Nationally, the Department of Health and Social Care and NHS England should consider whether nationwide guidance should be issued on the importance of action points from all relevant meetings involving healthcare agencies, discharge plans and management plans after risk assessments being recorded in a SMART-compliant (specific, measurable, achievable, relevant and time-bound) way.

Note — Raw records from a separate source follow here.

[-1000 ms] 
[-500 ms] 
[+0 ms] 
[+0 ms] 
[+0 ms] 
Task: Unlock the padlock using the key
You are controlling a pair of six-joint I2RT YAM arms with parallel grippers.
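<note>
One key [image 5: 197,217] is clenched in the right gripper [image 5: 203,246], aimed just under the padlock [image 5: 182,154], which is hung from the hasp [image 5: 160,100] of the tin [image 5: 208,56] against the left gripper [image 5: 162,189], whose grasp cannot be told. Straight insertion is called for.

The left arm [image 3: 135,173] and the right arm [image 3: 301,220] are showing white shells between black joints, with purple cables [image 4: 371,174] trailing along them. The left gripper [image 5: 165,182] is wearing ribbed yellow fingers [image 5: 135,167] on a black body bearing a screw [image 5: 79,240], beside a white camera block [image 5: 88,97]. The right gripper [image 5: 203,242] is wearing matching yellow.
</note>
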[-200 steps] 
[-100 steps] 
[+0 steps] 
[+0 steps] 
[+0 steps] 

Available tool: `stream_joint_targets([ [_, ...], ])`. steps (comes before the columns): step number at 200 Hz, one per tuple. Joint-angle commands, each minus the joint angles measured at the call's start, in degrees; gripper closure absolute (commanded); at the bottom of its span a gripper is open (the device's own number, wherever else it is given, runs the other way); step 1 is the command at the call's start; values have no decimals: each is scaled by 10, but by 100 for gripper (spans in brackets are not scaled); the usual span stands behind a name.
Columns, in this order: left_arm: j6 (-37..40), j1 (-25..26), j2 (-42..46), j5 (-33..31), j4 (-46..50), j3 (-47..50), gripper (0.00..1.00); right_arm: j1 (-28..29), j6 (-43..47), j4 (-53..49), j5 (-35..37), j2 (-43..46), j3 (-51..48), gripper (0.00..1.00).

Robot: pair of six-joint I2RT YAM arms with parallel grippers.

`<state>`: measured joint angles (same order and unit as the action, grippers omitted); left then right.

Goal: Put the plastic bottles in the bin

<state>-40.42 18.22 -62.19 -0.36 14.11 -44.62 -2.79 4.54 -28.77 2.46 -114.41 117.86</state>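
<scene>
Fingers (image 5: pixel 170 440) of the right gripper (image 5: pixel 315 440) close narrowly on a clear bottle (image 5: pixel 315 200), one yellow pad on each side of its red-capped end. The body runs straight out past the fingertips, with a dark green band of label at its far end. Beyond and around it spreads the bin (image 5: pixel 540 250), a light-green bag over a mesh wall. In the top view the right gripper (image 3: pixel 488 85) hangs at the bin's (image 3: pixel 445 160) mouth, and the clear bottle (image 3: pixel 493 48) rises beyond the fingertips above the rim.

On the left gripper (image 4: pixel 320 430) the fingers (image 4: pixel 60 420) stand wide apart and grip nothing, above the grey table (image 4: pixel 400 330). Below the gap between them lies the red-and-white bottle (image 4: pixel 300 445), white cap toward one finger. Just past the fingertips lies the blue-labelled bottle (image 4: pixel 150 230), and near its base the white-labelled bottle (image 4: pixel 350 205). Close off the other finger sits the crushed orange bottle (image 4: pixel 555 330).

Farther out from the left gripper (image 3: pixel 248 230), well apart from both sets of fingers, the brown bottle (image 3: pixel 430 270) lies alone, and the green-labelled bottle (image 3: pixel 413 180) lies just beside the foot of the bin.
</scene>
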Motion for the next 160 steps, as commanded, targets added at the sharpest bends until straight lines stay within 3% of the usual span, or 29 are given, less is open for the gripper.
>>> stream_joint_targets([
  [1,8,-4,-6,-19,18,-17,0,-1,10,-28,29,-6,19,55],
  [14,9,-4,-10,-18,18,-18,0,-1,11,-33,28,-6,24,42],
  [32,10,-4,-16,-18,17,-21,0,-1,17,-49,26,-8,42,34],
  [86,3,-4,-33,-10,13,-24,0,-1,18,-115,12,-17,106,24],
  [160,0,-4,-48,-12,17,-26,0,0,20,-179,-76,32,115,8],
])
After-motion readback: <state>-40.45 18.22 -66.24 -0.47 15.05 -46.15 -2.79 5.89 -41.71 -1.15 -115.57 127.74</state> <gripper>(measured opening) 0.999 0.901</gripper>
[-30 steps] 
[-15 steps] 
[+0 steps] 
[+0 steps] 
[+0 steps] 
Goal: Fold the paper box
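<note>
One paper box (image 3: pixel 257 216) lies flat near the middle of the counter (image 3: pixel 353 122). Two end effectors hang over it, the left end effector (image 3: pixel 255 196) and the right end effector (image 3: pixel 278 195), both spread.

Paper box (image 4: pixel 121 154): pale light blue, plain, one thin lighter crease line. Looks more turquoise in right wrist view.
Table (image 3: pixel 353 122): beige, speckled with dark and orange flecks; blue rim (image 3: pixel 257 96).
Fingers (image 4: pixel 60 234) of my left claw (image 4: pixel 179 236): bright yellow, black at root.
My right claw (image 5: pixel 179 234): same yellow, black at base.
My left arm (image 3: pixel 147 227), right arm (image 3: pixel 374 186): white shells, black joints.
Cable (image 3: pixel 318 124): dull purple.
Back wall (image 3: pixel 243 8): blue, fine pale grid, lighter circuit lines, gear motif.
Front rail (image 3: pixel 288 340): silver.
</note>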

There will be more to come in Phase 2 of the Inquiry where the recommendations include:

Recommendation 55

Phase 2 should consider the ability of community and forensic mental health services to deliver clinical interventions to mitigate the risk from violence fixated children and young people.

Recommendation 56

Phase 2 should consider whether further legislative change is required to allow mental health clinicians to assess children and young people who are isolated from professional support and may pose a risk of violence, particularly where powers under the Mental Health Act 1983, as amended by the Mental Health Act 2025, do not permit assessment or detention.

The Inquiry will now move to Phase 2 which will examine how future acts of extreme violence by violence-fixated individuals can be prevented.